Toute cette complaisance envers Charlie Kirk n’est en effet possible qu’en occultant tout un pan de la réalité. À en lire le portrait qui en est dressé à la droite du spectre politique, on a l’impression que l’homme aurait été le Jürgen Habermas de la base Maga, du nom de ce philosophe allemand ayant promu « l’éthique de la discussion ». Ce qui n’est vraiment pas le cas. (...)
Le 6 janvier 2021, lorsque le Capitole a été attaqué par une foule de partisan·es du président républicain qui refusaient sa défaite, parmi lesquel·les des membres de milices d’extrême droite, Kirk se vantait ainsi d’avoir envoyé plus de 80 bus « remplis de patriotes à Washington pour se battre pour ce président ». Le bilan avait été de quatre morts.
Illustration du climat de violence qui a accompagné cette journée : dans une vidéo tournée le jour même, un participant à cette tentative de coup d’État, Trevor Hallgren, lançait qu’il n’y a « pas d’échappatoire pour Pelosi, Schumer, Nadler [des élu·es démocrates – ndlr] ». « Nous venons pour vous éliminer. Pour vous sortir en vous tirant par les cheveux », précisait-il. Faut-il rappeler que la transition pacifique du pouvoir est un critère fondamental pour une société démocratique ?
Par ailleurs, Charlie Kirk n’était pas un héraut immaculé de la liberté d’expression. Il est aujourd’hui présenté comme un champion de celle-ci parce qu’il organisait des tournées dans les campus pour débattre avec les étudiant·es – c’est d’ailleurs à l’occasion d’un de ces événements qu’il a été assassiné. Mais c’est oublier un autre pan de son activisme, aux relents maccarthystes, qui consistait à réduire au silence celles et ceux qui ne pensaient pas comme lui.
Cas de harcèlement
Ainsi, son organisation Turning Point USA avait mis en place en 2016 un système de dénonciation de professeur·es d’université, dont la plupart des victimes étaient noir·es. Sur un site internet, était dressée une liste de celles et ceux accusé·es de promouvoir « la propagande de gauche dans les salles de classe ». Les personnes en question se trouvaient aussitôt ciblées par des campagnes numériques de haine. (...)
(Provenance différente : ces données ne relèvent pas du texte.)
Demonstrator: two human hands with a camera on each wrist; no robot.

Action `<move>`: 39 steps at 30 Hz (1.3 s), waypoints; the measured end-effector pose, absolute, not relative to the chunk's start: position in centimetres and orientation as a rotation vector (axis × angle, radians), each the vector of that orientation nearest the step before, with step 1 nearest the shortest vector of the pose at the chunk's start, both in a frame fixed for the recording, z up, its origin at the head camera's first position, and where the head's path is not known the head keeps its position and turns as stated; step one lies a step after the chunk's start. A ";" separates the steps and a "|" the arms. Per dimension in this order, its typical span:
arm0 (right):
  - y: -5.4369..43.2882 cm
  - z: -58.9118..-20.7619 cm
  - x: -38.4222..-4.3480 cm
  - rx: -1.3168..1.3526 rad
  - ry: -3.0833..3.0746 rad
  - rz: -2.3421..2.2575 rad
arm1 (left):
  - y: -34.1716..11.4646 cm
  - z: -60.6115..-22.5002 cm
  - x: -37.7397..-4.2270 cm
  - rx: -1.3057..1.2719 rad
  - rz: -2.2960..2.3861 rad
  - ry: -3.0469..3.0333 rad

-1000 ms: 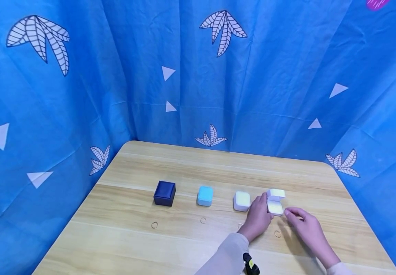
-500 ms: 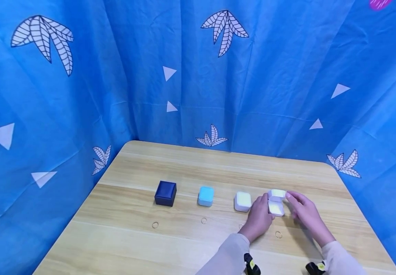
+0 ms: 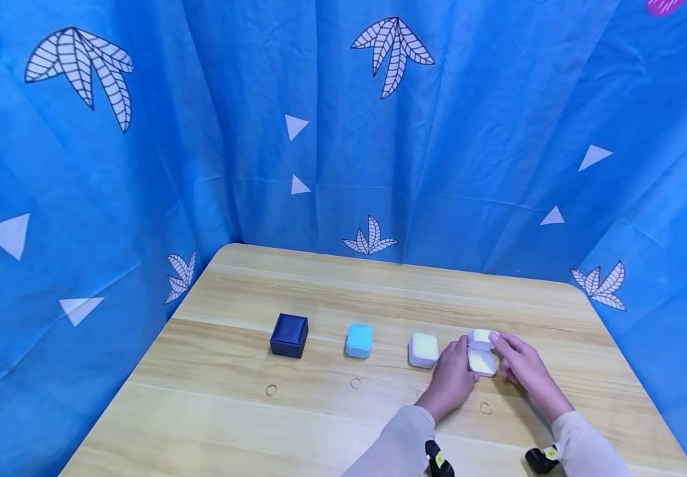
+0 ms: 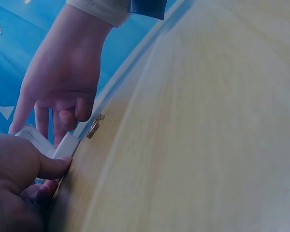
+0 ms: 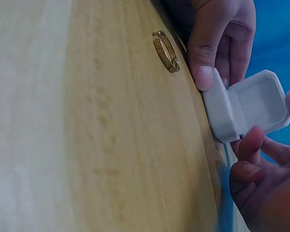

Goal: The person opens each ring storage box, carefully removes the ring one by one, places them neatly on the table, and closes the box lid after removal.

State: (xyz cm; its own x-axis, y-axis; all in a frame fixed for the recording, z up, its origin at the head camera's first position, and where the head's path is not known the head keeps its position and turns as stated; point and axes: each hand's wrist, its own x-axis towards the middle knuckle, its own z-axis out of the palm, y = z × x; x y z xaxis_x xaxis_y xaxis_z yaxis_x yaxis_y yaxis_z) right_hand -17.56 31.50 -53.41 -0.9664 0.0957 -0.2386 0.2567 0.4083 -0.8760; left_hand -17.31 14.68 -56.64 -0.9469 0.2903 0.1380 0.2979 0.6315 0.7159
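A small white ring box (image 3: 482, 362) stands on the table with its lid raised. My left hand (image 3: 450, 381) holds its base from the left; in the right wrist view the thumb (image 5: 203, 79) presses against the base. At the lid's right side, my right hand (image 3: 525, 368) grips the lid (image 5: 263, 101) with thumb and fingers. The open lid and base (image 4: 66, 146) also show between both hands in the left wrist view. A gold ring (image 3: 486, 409) lies on the wood in front of the box, seen close up as a ring (image 5: 166, 51) with a small gap.
Left of my hands stand closed boxes: a white one (image 3: 423, 350), a light blue one (image 3: 359, 340) and a dark blue one (image 3: 289, 335). Rings (image 3: 356, 383) lie before them, one partly hidden by my left wrist. A blue curtain (image 3: 319, 132) hangs behind the table (image 3: 200, 411).
My right hand has moved from the box's front right corner up and back onto the raised lid. My left hand has kept its hold on the base.
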 end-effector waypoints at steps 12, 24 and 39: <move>31.6 -53.9 -17.7 0.306 2.432 -1.718 | 14.8 -56.6 -17.2 -0.508 -1.211 -2.843; 31.4 -54.3 -17.1 0.300 2.403 -1.808 | 14.7 -56.5 -17.1 -0.488 -1.262 -2.855; 31.5 -54.6 -16.2 0.223 2.393 -1.820 | 14.8 -56.8 -17.2 -0.493 -1.226 -2.839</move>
State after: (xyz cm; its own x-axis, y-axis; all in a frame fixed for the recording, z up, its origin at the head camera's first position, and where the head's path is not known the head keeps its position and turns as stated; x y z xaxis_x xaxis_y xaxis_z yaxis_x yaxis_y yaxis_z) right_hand -16.17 31.50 -54.55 -0.9811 0.0404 -0.1892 0.1931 0.2631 -0.9453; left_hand -17.21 14.81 -56.75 -0.9503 0.2815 0.1329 0.2898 0.6439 0.7081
courriels reçus « du type “J’espère que tu mourras”, des choses folles et horribles », ou d’un message comme « Espèce de salope folle, j’espère que tu vas mourir ». (...)
La liberté d’expression, dans laquelle se drapent l’extrême droite française et ses idiots utiles à la suite de l’assassinat de Kirk, n’est pas absolue. Au-delà de ses limites légales de ce côté-ci de l’Atlantique, qui excluent les incitations à la haine et les propos révisionnistes, on peut estimer qu’elle ne mérite pas hommage lorsqu’elle est mise au service d’un agenda d’exclusion et de recul des droits, reposant sur une essentialisation des personnes.
En ce sens, on peut tranquillement assumer de ne pas être Charlie Kirk.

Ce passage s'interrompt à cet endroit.